## DESCRIPTION OF THE TASK
Transcribe the listing exactly, skipping every picture.
- - -
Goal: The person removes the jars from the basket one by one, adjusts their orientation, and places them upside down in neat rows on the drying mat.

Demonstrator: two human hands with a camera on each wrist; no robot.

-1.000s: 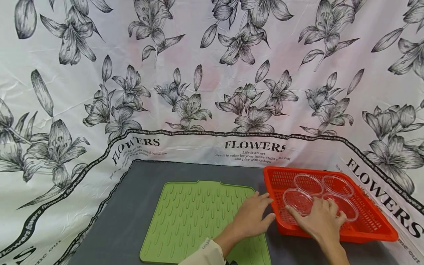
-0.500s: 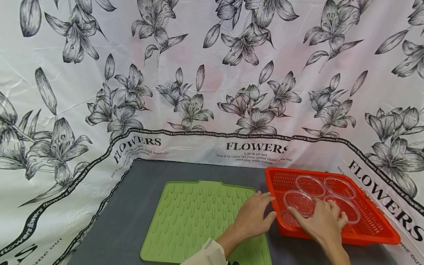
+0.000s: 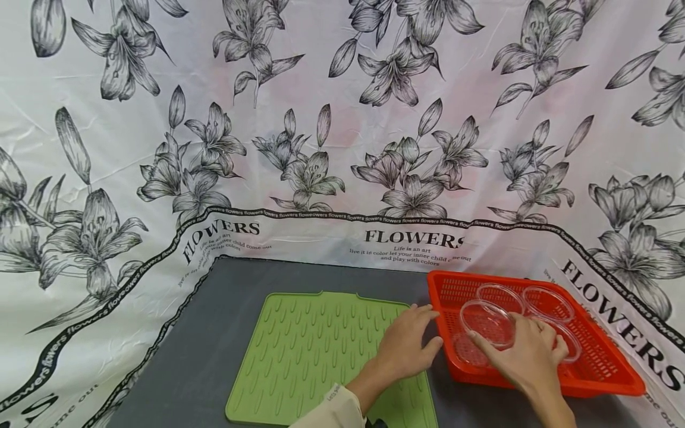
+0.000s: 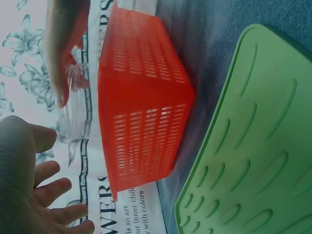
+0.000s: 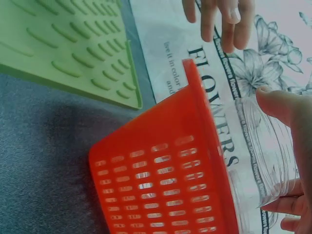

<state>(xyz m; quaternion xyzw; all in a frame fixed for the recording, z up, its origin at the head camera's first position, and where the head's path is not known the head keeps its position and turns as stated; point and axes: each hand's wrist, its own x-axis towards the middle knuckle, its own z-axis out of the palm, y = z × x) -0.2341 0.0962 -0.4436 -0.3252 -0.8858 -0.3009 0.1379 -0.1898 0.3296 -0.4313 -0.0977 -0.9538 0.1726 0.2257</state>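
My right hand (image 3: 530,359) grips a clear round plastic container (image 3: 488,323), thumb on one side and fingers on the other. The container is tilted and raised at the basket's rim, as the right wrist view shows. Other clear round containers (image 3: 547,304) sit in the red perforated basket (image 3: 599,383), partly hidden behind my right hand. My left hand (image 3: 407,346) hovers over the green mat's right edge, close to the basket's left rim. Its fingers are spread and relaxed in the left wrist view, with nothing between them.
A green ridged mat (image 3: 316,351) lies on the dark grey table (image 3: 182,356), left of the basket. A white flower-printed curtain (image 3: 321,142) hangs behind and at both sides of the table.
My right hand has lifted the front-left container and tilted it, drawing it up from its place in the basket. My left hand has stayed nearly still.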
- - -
## YOUR SOLUTION
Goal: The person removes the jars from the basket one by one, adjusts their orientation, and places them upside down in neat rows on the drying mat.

Demonstrator: two human hands with a camera on each wrist; no robot.

-1.000s: 
-0.500s: 
+0.000s: 
+0.000s: 
+0.000s: 

<state>(xyz m; quaternion xyzw; all in a frame fixed for the recording, z up, its origin at the head camera's first position, and where the head's path is not known the head keeps its position and turns as stated; point and axes: each hand's wrist, its own x-axis towards the middle knuckle, its own z-axis out of the palm, y = z × x) -0.2341 0.0962 -0.4436 -0.3252 -0.8858 -0.3009 0.1379 -0.1898 0.3296 -0.4313 -0.0977 -0.9538 0.1726 0.2257</state>
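My right hand (image 3: 530,359) grips a clear round plastic container (image 3: 488,323), thumb on one side and fingers on the other. The container is tilted and raised at the basket's rim, as the right wrist view shows. Other clear round containers (image 3: 547,304) sit in the red perforated basket (image 3: 599,383), partly hidden behind my right hand. My left hand (image 3: 407,346) hovers over the green mat's right edge, close to the basket's left rim. Its fingers are spread and relaxed in the left wrist view, with nothing between them.
A green ridged mat (image 3: 316,351) lies on the dark grey table (image 3: 182,356), left of the basket. A white flower-printed curtain (image 3: 321,142) hangs behind and at both sides of the table.
My right hand has lifted the front-left container and tilted it, drawing it up from its place in the basket. My left hand has stayed nearly still.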

No more output is expected here.